F. M., dirigente della questura di Verona, stila una relazione ufficiale nella quale attribuisce la colpa degli scontri ai tifosi. Sostiene che gli ultras bresciani “occupavano il primo binario” e bloccavano la testa del treno per richiedere la liberazione di due tifosi. All’avvicinarsi della celere, sempre secondo questa testimonianza, i tifosi avrebbero reagito male, lanciando sassi presi dai binari, colpendo con aste di ferro e cinghie, sferrando calci e pugni. I poliziotti avrebbero caricato solo per evitare che ci fossero violenze nei confronti dei viaggiatori. Paolo viene citato nella penultima pagina come un tifoso che si è sentito male a bordo del treno. Prima si dice che sia stato colpito da ultras del Verona, che però non erano presenti: la stazione era vuota e c’erano solo i bresciani scortati, come riferiranno vari testimoni. Un celerino dice invece che Paolo è stato colpito da una pietra scagliata dai suoi compagni.

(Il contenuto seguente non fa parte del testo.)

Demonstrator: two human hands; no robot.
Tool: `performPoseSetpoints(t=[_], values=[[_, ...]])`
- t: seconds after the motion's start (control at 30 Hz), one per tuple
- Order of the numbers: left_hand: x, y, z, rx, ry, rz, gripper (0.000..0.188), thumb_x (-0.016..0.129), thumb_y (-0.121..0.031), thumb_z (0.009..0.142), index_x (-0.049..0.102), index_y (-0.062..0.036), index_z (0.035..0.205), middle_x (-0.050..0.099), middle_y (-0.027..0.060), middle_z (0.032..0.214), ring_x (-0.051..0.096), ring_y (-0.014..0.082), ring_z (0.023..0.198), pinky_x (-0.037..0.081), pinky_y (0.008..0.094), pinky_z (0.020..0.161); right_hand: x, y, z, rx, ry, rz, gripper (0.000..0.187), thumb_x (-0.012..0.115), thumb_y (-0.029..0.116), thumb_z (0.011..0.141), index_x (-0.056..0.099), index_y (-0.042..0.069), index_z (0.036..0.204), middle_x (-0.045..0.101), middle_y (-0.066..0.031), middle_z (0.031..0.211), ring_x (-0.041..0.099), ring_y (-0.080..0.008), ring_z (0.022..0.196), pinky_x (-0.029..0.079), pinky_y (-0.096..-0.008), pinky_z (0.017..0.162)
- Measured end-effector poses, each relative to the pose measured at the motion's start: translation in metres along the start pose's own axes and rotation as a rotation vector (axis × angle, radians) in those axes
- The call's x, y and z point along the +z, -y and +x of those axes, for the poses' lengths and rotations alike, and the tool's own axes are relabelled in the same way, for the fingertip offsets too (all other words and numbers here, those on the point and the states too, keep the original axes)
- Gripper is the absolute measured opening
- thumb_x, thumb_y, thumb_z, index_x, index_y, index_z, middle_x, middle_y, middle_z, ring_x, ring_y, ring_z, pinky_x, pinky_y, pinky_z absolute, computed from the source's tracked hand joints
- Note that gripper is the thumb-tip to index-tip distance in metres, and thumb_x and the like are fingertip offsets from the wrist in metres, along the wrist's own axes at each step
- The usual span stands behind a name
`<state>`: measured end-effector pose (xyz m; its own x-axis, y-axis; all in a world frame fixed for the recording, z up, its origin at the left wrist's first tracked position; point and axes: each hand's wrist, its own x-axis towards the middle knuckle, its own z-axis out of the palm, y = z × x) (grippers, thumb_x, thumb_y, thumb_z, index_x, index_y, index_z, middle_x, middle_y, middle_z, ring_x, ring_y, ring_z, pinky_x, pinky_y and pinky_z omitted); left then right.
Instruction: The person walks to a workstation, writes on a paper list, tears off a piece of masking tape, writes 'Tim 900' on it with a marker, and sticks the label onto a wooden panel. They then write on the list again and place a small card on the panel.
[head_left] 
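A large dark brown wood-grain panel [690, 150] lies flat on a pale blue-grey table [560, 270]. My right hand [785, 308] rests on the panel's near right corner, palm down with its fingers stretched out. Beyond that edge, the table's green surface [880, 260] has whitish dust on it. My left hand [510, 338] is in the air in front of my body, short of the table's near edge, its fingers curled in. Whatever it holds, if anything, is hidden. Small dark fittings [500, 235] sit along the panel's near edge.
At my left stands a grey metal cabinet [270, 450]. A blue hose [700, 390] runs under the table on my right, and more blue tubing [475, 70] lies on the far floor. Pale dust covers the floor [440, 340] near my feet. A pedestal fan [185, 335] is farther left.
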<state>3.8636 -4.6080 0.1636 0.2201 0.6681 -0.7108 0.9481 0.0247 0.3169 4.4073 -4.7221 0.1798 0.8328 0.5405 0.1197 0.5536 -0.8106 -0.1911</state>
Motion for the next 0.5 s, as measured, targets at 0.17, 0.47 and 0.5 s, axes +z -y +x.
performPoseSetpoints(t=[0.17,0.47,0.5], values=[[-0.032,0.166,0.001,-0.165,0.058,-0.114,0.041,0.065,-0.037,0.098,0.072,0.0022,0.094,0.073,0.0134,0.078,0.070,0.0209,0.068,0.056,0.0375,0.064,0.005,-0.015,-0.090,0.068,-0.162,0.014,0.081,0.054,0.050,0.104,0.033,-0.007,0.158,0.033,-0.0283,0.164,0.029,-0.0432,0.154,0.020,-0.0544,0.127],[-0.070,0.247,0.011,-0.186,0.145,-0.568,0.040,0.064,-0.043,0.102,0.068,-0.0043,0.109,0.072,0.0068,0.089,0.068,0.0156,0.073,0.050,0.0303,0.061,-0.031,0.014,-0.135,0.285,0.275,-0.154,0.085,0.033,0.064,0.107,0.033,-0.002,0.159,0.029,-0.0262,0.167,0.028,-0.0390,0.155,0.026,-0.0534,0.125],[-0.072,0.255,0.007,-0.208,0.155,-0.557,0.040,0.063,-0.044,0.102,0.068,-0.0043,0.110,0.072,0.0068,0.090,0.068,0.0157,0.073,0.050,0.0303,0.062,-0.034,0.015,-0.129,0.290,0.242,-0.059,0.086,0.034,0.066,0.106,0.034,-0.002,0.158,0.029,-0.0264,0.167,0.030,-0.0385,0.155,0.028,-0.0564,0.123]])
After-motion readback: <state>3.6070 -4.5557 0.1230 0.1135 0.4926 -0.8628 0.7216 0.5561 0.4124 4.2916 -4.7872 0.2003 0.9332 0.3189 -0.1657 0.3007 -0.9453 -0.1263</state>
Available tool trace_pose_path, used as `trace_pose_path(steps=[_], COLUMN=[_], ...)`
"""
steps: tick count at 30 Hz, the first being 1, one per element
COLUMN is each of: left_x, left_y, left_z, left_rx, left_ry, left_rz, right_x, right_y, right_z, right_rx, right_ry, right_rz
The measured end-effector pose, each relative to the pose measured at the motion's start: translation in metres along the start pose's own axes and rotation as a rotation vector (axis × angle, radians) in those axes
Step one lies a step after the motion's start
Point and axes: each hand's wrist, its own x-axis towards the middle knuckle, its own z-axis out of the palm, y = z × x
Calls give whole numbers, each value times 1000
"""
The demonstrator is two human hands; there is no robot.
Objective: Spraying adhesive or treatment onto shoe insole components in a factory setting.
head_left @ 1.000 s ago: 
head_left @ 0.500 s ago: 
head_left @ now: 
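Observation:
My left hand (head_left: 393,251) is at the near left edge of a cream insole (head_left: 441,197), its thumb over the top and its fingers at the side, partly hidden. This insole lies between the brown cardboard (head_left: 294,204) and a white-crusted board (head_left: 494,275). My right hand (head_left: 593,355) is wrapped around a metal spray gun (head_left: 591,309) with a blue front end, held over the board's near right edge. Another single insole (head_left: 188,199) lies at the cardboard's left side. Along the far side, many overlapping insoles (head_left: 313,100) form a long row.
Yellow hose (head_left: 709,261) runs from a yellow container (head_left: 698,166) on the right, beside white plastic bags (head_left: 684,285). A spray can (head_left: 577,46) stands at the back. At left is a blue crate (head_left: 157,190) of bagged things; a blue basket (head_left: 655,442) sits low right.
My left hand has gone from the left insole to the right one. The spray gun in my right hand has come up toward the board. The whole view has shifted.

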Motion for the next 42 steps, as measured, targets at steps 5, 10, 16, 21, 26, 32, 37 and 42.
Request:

Dopo un mese di coma, il 30 ottobre 2005 Paolo si risveglia e viene interrogato dalla poliziotta Margherita T., che ricostruisce il pestaggio: quattro uomini col manganello si sono avventati su Scaroni colpendolo ripetutamente alla teste e urlandogli “bastardo”. Il personale del treno non conferma la versione data dalla polizia che vuole gli ultras sui binari a impedire la partenza del treno: i macchinisti riferiscono che era tutto tranquillo ed erano pronti a partire poco prima che scoppiasse il caos. Quattro agenti di polizia ferroviaria riferiscono che tutto è cominciato quando la celere ha lanciato gas lacrimogeno in uno scomparto dove c’erano anche donne e bambini. I tifosi avrebbero allora minacciato e chiesto spiegazioni ma i capi ultras si sarebbero messi in mezzo dicendo che gli agenti della Polfer non c’entravano. A quel punto la carica della celere sull’intera tifoseria. La poliziotta scopre anche che nei filmati fatti dai suoi colleghi manca la parte in cui Paolo è stato picchiato e che alcune fasi cruciali sono state tagliate. Risulta essere irrimediabilmente manipolata, infatti, la versione che è stata consegnata ai magistrati.

Il processo

Il pm di Verona ha chiesto per due volte l’archiviazione sostenendo che i caschi non hanno permesso di identificatore i poliziotti che hanno picchiato. Dopo anni di depistaggi e bugie, la prima udienza si è svolta il 25 marzo 2011. Lo stesso Paolo Scaroni ha scritto una lettera all’allora ministro dell’Interno Roberto Maroni senza tuttavia ricevere risposta. Il 18 gennaio 2013 gli otto poliziotti del reparto celere di Bologna sono stati assolti per insufficienza di prove dall’accusa di lesioni volontarie aggravate. Si è accertato che ci sono state responsabilità della polizia ma non sono stati trovati i colpevoli. Scaroni dopo la sentenza ha fatto richiesta di appello.